Data to use =>

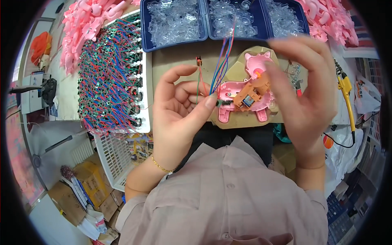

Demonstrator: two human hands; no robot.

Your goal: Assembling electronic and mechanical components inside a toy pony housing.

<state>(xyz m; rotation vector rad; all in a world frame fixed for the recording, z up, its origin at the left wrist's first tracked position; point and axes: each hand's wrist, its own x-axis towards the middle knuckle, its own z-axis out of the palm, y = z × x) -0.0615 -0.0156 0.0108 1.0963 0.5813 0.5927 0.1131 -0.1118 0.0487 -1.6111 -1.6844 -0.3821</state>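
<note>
My left hand (179,102) pinches a bundle of thin blue, red and green wires (223,67) between thumb and fingers. A small reddish-brown part (199,61) stands above those fingers on red and green wires. Just right of the hand, a pink animal-shaped toy shell half (258,61) rests with its hollow side up on a tan block (232,73). An orange gear housing (250,96) sits in the shell. Raised over the shell's right side, my right hand (306,102) is blurred, with thumb and fingers apart and nothing visible between them.
A white tray (146,81) of wired circuit boards lies left. Blue bins (205,20) of clear plastic parts stand along the back, with heaps of pink shells (94,20) beyond. At right is a yellow-handled corded tool (347,92); a white crate (112,153) sits below the tray.
</note>
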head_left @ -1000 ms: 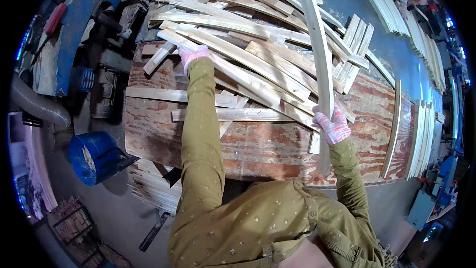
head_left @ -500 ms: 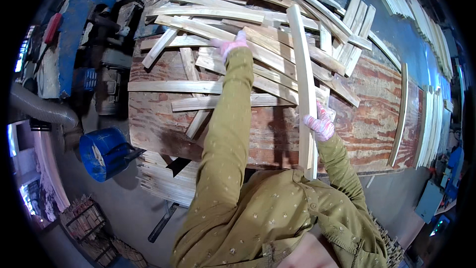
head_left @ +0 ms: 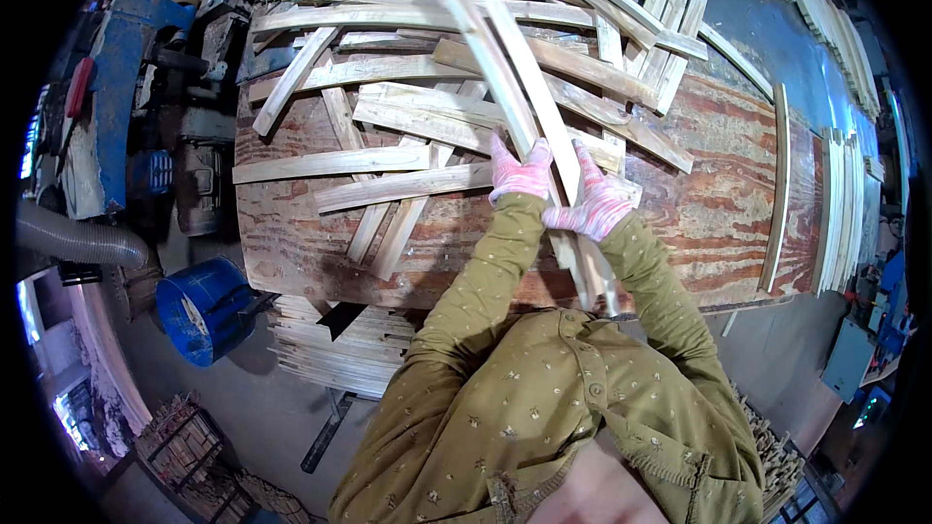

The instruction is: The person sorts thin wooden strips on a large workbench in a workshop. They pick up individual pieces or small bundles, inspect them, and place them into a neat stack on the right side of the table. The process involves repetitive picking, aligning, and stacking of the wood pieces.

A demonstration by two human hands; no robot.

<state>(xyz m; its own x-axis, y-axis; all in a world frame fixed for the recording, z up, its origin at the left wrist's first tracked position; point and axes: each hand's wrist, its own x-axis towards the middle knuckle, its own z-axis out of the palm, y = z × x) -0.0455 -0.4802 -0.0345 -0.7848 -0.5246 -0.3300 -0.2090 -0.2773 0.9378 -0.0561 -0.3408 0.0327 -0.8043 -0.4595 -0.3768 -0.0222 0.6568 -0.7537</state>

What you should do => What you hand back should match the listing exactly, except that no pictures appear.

Answer box =>
Demonstrator: two human hands; no robot.

Your goal: Assembling electronic and mechanical components inside a toy pony housing.

<state>(xyz m; rotation vector rad; all in a world frame fixed for the recording, z up, its origin at the left wrist's first tracked position; point and axes: each hand's wrist, its own x-axis towards the middle knuckle, its own z-axis out of the palm, y = z × x) -0.0615 -0.0156 0.0108 1.0963 0.5813 0.5927 0.1131 -0.1118 0.0487 -1.6111 -1.6844 -0.3821</state>
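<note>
My left hand (179,102) pinches a bundle of thin blue, red and green wires (223,67) between thumb and fingers. A small reddish-brown part (199,61) stands above those fingers on red and green wires. Just right of the hand, a pink animal-shaped toy shell half (258,61) rests with its hollow side up on a tan block (232,73). An orange gear housing (250,96) sits in the shell. Raised over the shell's right side, my right hand (306,102) is blurred, with thumb and fingers apart and nothing visible between them.
A white tray (146,81) of wired circuit boards lies left. Blue bins (205,20) of clear plastic parts stand along the back, with heaps of pink shells (94,20) beyond. At right is a yellow-handled corded tool (347,92); a white crate (112,153) sits below the tray.
</note>
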head_left @ -1000 ms: 
head_left @ -500 ms: 
head_left @ +0 ms: 

The instruction is: The person sorts thin wooden strips on a large workbench in a workshop. They pick up individual pieces or small bundles, inspect them, and place them into a neat stack on the right side of the table. The process involves repetitive picking, aligning, and stacking of the wood pieces.

A demonstration by two human hands; no robot.

<state>(xyz m; its own x-axis, y-axis; all in a world frame fixed for the recording, z up, its origin at the left wrist's first tracked position; point and axes: each hand's wrist, its own x-axis towards the middle knuckle, its own z-axis out of the palm, y = z × x) -0.0455 -0.4802 -0.0345 -0.7848 -0.5246 -0.3300 -0.2090 -0.2773 0.9378 -0.0561 -0.3408 0.0327 -0.8043 -0.4595 -0.3768 -0.0222 0.6568 -0.7537</state>

What was asked now has a complete answer.